Sempre que o vento do norte congelava a água dos poços, a rapariga de lábios de amora dirigia-se ao bosque e dava à luz uma criança. Uma criança pequena como as crias da doninha ou como as larvas que os santos colocam nos ouvidos dos homens. O mato recolhia a criança alimentando-o com o leite esbranquiçado que manava do interior das plantas e com as asas transparentes dos insectos. Mas quer o leite que manava das plantas quer as asas dos insectos eram amargos. Por isso as crianças cresciam com os ossos frágeis e os cabelos quebradiços. Por isso conheciam a pureza, que é amarga como o suor dos irmãos que dormem na mesma cama,  

como o pranto dos adolescentes que morrem espezinhados pelos cervos

como as orações dos que rezam ajoelhados diante do espelho enquanto os anjos vagueiam pela cozinha

como as súplicas dos mancos em estado de hipnose cujos dedos foram devorados pelas cinzas

como os cantos dos cordoeiros de mãos trementes que fabricam as cordas dos condenados.

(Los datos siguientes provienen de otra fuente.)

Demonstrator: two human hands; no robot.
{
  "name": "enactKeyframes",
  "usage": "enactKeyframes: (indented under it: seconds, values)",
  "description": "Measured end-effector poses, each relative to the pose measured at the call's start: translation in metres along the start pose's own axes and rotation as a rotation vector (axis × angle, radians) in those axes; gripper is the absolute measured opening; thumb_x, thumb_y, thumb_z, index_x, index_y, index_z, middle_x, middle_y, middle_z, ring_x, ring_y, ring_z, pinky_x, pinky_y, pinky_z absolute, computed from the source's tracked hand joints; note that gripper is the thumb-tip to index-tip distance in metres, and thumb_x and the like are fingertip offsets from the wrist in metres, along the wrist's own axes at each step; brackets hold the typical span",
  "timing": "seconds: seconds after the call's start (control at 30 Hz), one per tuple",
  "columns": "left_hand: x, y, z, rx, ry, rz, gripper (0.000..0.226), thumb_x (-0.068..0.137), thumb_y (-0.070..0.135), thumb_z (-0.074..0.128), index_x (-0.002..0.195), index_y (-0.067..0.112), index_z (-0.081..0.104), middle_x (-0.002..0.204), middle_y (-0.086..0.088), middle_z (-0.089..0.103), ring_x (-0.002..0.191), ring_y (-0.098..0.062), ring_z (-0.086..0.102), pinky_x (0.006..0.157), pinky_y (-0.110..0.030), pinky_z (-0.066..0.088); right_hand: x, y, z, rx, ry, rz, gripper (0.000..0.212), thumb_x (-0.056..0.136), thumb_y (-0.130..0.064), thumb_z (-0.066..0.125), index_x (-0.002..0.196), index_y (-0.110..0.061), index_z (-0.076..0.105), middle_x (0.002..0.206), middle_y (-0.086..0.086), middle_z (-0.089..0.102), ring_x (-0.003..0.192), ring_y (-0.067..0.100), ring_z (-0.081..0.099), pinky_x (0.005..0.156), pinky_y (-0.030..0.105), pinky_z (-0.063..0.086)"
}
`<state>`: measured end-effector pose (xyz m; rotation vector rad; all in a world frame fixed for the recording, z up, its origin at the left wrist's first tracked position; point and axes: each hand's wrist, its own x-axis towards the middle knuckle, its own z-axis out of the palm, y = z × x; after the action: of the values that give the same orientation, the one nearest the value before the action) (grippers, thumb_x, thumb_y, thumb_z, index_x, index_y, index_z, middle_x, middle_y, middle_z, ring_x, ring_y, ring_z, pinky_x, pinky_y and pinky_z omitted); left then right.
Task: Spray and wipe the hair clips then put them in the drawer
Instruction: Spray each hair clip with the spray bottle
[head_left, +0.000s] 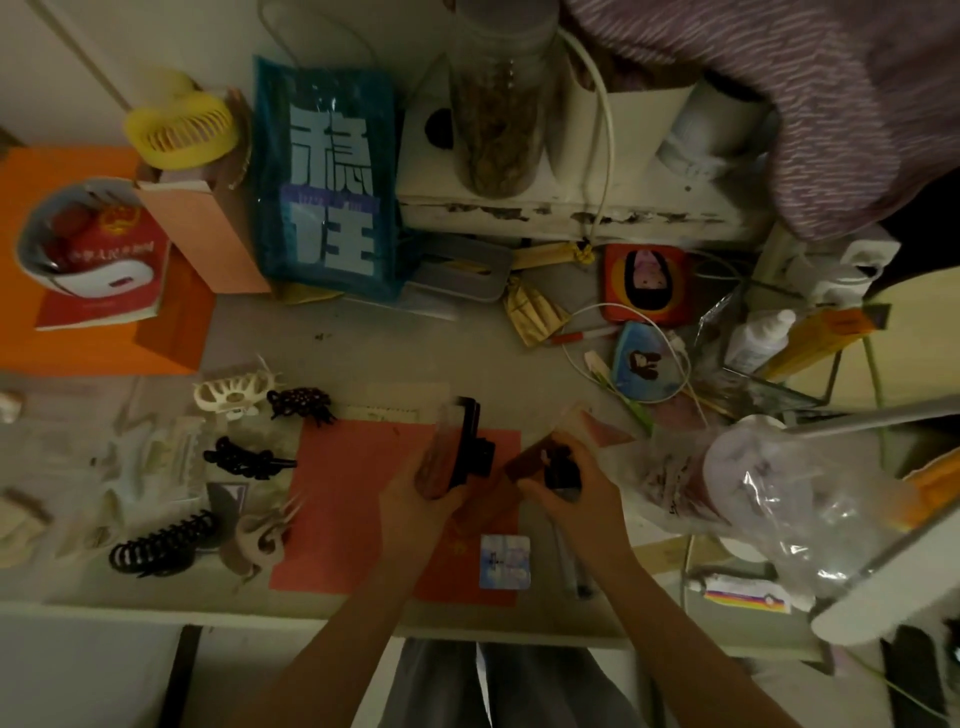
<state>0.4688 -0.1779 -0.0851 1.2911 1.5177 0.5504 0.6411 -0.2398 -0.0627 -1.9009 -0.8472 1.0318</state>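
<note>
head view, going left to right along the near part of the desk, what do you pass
black coil clip → beige claw clip → left hand holding a black clip → right hand holding a small bottle → plastic bag

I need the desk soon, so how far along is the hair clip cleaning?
Nothing shows as finished: no drawer is in view, so no clip can be seen put away. In hand: the left hand holds a black hair clip, and the right hand grips a small dark item, too blurred to identify. Left: several clips still lie on the desk, among them a white claw clip and a black coil-shaped clip.
</note>
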Motion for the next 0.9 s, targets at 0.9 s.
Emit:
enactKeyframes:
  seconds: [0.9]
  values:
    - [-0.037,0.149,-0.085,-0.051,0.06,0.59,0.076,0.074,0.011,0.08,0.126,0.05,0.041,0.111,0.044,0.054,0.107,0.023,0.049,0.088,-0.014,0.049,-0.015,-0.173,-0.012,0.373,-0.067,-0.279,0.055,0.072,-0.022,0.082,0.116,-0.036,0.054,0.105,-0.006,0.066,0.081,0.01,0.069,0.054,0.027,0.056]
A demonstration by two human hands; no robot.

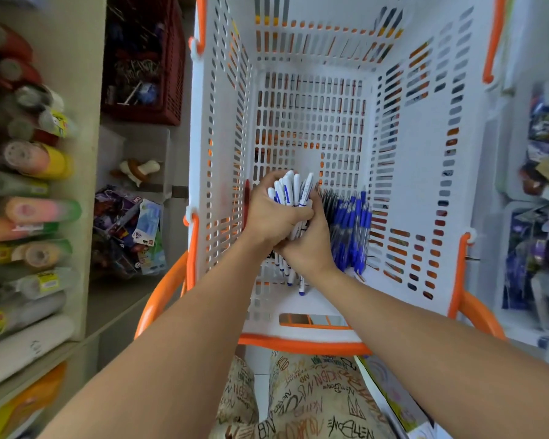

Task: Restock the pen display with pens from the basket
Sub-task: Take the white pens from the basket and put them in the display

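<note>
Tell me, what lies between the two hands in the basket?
In the head view, a bundle of white pens is clasped between the left hand and the right hand.

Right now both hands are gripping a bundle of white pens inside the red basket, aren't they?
Not quite: the basket is white with orange trim, not red. The head view shows both hands, left and right, gripping the white pens inside it.

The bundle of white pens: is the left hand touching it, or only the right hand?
Touching. In the head view the left hand wraps its fingers around the bundle of white pens, and the right hand grips the same bundle from below.
</note>
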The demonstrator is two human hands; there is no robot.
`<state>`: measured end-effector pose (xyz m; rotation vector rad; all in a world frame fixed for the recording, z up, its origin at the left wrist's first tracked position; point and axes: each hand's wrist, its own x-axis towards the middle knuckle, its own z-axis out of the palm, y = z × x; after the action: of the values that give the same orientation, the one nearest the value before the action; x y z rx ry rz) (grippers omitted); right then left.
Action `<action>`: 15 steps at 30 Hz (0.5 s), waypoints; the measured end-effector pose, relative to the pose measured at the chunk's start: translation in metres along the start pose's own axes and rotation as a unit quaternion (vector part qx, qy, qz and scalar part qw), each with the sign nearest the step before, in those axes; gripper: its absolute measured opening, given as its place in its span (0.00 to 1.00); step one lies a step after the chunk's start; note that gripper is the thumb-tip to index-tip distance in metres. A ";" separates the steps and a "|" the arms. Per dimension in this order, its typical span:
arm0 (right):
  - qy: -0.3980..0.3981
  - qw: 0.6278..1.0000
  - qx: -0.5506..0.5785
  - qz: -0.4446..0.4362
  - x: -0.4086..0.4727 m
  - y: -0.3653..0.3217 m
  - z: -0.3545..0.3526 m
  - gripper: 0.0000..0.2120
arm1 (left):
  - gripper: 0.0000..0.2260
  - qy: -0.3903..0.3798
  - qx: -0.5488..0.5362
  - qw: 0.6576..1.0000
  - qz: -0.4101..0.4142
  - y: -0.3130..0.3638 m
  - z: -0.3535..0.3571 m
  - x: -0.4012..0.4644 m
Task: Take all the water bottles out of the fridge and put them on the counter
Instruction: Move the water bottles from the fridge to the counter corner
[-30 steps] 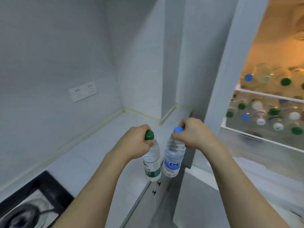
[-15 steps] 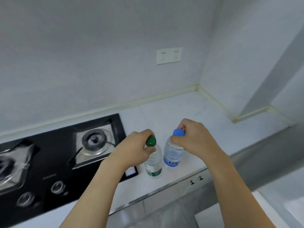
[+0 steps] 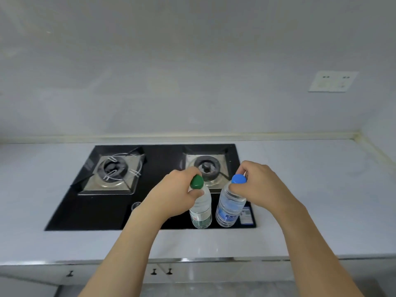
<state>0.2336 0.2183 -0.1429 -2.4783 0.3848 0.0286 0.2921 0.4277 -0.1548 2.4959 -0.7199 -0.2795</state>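
My left hand (image 3: pixel 171 195) grips the neck of a clear water bottle with a green cap (image 3: pixel 201 209). A second clear bottle, with a blue cap and blue label (image 3: pixel 230 207), hangs from my right hand (image 3: pixel 260 186), which holds it by the neck. Both bottles are upright, side by side, above the front right part of the black stove. Whether their bases touch it I cannot tell. The white counter (image 3: pixel 321 200) stretches to either side. The fridge is out of view.
A black two-burner gas stove (image 3: pixel 102 211) is set into the counter, with a left burner (image 3: pixel 113 170) and a right burner (image 3: pixel 206 168). A wall socket (image 3: pixel 332 81) sits at the upper right. Cabinet handles (image 3: pixel 161 271) show below the counter's front edge.
The view has swung left from the fridge to the stove. Both hands have carried the bottles from beside the fridge to above the stove's front right part.
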 end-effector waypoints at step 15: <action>-0.043 0.994 -0.047 -0.089 -0.010 -0.183 0.114 0.09 | 0.11 0.085 0.004 0.995 -0.060 -0.158 -0.112 -0.115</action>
<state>0.2830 0.4281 -0.1273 -2.5855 0.1266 0.0817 0.3014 0.6524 -0.1391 2.5365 -0.5043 -0.1042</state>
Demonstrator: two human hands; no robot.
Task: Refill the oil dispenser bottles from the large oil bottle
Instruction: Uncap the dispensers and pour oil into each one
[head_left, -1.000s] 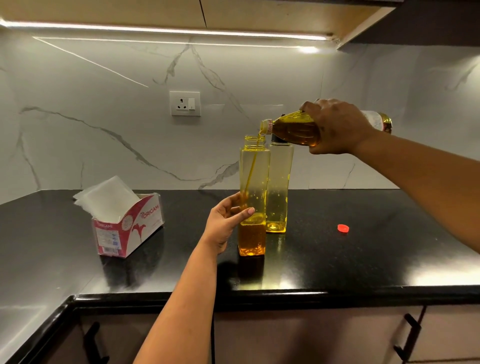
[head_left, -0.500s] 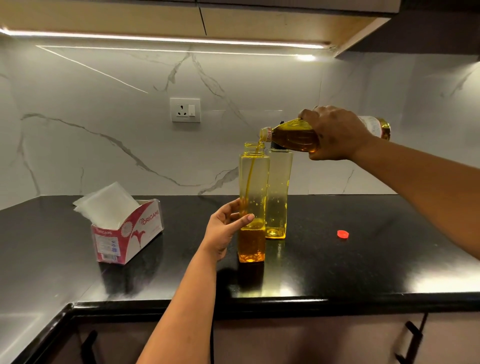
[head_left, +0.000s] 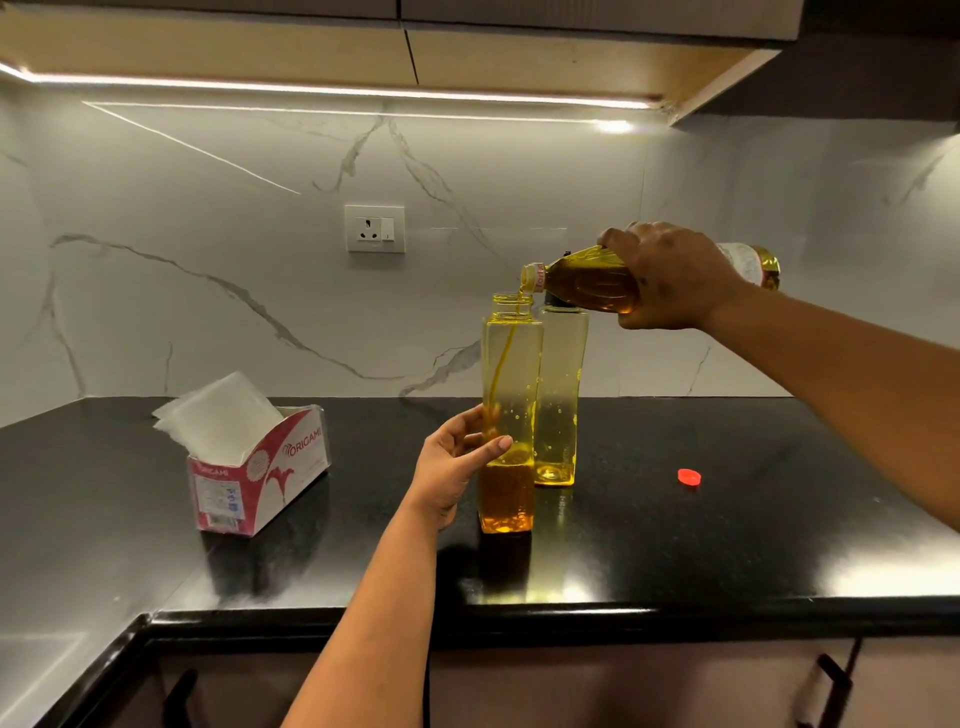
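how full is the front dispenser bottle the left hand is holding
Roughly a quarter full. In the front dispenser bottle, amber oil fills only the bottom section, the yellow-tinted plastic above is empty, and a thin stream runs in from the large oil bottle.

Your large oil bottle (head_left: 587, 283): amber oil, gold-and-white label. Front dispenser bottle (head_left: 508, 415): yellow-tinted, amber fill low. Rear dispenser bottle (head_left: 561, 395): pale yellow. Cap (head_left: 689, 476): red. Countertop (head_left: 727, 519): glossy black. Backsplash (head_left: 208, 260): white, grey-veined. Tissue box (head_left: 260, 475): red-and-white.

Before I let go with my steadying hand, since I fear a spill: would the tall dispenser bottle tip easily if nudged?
Probably. The dispenser bottle is tall with a narrow base, and oil fills only its bottom part, so it is likely still light. Its mouth is open, so tipping would spill. The left hand holding it seems wise.
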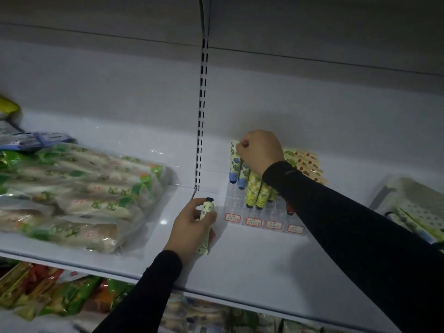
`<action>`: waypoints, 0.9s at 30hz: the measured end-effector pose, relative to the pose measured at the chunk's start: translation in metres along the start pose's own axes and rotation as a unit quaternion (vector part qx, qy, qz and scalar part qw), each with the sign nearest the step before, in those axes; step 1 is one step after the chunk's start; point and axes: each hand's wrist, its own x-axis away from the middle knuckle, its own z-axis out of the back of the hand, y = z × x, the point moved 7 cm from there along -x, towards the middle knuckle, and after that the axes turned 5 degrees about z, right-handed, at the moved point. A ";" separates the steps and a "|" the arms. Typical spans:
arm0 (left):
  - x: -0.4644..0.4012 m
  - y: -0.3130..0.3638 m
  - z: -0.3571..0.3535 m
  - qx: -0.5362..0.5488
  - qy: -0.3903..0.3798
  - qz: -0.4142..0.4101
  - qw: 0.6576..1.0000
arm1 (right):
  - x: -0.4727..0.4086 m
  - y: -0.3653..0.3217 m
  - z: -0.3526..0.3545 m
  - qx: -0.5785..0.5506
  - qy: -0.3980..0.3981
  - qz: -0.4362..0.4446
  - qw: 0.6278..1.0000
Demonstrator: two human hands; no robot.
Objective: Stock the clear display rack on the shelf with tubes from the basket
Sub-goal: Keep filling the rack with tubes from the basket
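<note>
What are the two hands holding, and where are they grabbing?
The left hand grips a pale green tube around its middle. The right hand pinches the top end of a blue-flowered tube in the rack.

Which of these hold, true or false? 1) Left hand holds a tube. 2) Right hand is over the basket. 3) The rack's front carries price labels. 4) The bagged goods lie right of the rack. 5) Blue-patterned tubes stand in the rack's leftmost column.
1) True: the left hand grips a tube with a dark cap.
2) False: the right hand is at the back of the clear rack, fingers curled at a blue-patterned tube; the basket sits far right.
3) True: red-bordered labels.
4) False: the bagged goods lie left.
5) True.
</note>
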 end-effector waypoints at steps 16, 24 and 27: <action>0.001 0.001 0.000 -0.005 -0.002 0.004 1.000 | -0.009 0.009 -0.020 0.022 -0.028 -0.021 0.999; 0.001 0.001 -0.001 -0.002 -0.005 0.006 1.000 | -0.019 0.017 -0.025 -0.009 -0.046 -0.051 0.998; 0.001 0.000 0.000 -0.006 -0.005 0.005 1.000 | -0.021 0.020 -0.027 -0.007 -0.055 -0.056 0.997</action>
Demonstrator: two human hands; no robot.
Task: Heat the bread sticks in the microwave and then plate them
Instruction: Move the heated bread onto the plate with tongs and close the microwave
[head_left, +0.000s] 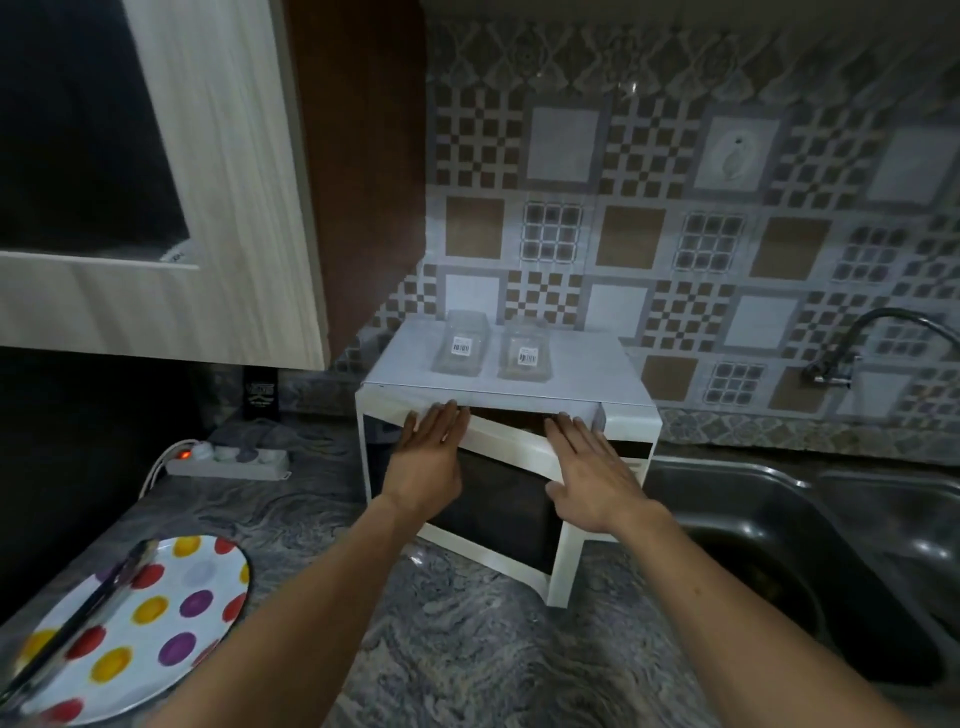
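- Both hands flat, fingers straight: left hand (428, 457) and right hand (587, 478) press on the microwave door (509, 499), which stands ajar.
- Microwave (498, 374) sits at the counter's (467, 649) back edge, beside the sink (779, 519).
- Spotted plate (171, 613) waits at the counter's left edge; bread sticks not visible.

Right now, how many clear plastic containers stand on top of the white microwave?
2: one clear plastic container at the left and another to its right, both on top of the white microwave.
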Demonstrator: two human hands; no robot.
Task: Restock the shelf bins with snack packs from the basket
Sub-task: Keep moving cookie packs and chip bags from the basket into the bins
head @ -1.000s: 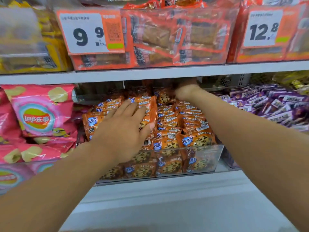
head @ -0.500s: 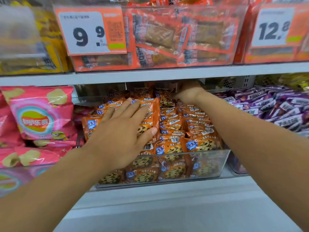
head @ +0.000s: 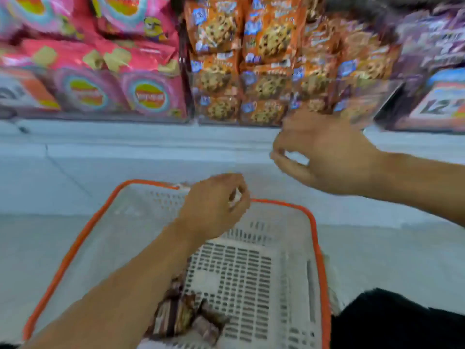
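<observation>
**Operator:** Whereas one second ago both hands were inside the cookie bin, the left pressed flat on the orange cookie packs (head: 266, 39) and the right reaching to the back, both are now out of it and the view has dropped to the basket (head: 317, 248). What is the current state?

**Inspector:** Left hand (head: 214, 205) hangs above the far rim of the basket, fingers curled; a small pale object shows at the fingertips, but blur prevents confirming a grasp. Right hand (head: 324, 152) is beyond the basket, between its far rim and the clear cookie bin (head: 357, 96), fingers loosely curled with a gap showing through; it appears to hold nothing.

**Operator:** Location of remaining stock?

**Inspector:** Dark brown snack packs (head: 183, 318) lie on the basket floor at its near side, partly under the left forearm. The rest of the floor shows bare mesh.

**Operator:** Task implication?

**Inspector:** Judgement: the cookie bin looks full, so that step is likely complete. The next cycle would be a pick from the basket. Few packs remain, so the restock is probably near its end.
</observation>
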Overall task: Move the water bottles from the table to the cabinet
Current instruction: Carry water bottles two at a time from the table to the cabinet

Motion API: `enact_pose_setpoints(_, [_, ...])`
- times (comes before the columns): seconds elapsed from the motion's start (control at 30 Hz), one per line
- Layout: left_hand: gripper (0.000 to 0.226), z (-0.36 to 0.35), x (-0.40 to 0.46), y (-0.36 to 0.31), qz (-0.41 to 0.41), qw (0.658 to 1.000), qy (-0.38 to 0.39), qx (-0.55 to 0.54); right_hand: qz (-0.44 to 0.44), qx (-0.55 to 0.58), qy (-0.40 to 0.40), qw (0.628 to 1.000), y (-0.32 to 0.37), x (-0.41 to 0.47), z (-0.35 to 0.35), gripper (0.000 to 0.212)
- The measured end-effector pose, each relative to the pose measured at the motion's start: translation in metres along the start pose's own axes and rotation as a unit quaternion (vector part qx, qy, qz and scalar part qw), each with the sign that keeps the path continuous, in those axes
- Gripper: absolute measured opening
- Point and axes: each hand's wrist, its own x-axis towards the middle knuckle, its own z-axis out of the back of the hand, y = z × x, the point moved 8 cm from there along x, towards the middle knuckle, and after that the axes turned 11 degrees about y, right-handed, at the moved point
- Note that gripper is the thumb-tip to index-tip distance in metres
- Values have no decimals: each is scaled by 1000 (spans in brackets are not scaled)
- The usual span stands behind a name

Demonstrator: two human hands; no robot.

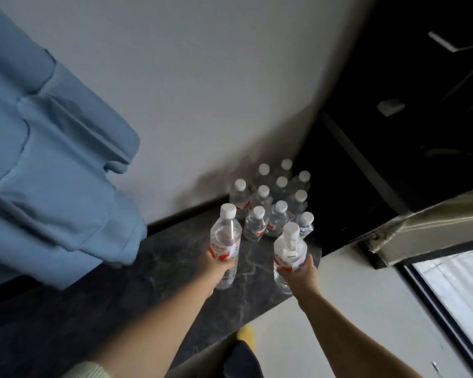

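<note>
Each of my hands holds one clear water bottle with a white cap and a red-and-white label. My left hand (216, 266) grips the left bottle (225, 236) by its lower half, upright. My right hand (302, 271) grips the right bottle (290, 249) the same way. Both are held just above the dark marbled top (175, 257), in front of a cluster of several standing bottles (273, 203) that fills the top's far right corner against the white wall.
A blue curtain (47, 159) hangs at the left over the dark top. A black unit (407, 105) stands right of the bottles. A window (459, 290) is at lower right. Pale floor and my yellow slipper (246, 336) lie below.
</note>
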Motion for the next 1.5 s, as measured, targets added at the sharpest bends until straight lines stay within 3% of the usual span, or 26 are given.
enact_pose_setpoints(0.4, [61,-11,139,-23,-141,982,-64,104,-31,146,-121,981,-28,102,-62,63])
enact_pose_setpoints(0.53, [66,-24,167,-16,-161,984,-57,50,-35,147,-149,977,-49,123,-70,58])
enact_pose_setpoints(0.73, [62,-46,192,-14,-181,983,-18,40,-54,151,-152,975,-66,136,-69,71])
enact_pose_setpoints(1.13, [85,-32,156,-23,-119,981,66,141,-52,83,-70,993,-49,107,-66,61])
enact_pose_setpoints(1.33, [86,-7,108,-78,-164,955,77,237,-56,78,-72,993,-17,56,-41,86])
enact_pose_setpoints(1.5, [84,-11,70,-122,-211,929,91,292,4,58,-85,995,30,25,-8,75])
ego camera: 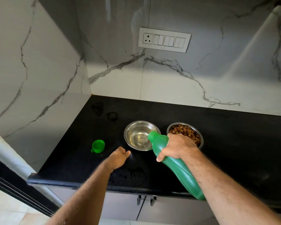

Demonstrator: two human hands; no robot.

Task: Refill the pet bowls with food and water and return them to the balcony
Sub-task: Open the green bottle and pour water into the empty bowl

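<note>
Two steel bowls stand side by side on the black counter (234,140). The left bowl (137,135) holds some clear water. The right bowl (183,132) is full of brown kibble. My right hand (178,147) grips a green plastic bottle (177,164), tilted with its open mouth over the water bowl's right rim. My left hand (118,157) rests on the counter just left of the water bowl, fingers loosely curled and holding nothing. The bottle's green cap (97,146) lies upside down on the counter to the left.
Marble walls close the counter at the left and back. A white switch panel (164,40) with a socket sits on the back wall. Wet marks show on the counter near the back left and the front edge. Cabinet doors with dark handles (146,200) are below.
</note>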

Com o passar dos invernos, as crianças cresciam embalados pelo mato. Nunca abandonavam o bosque, pois o mato é enganador como o calor das estufas e ciumento como os noivos gregos que engraxam as suas botas quando cai a noite. Apenas uma das crianças ousou sair do bosque, mas aquele que conhece a pureza não consegue pronunciar os nomes das árvores nem conhece os sinais da pestilência. Ao fim de alguns instantes, a criança viu-se rodeada por um enxame de moscas, motivo que a levou a perder a razão durante três anos.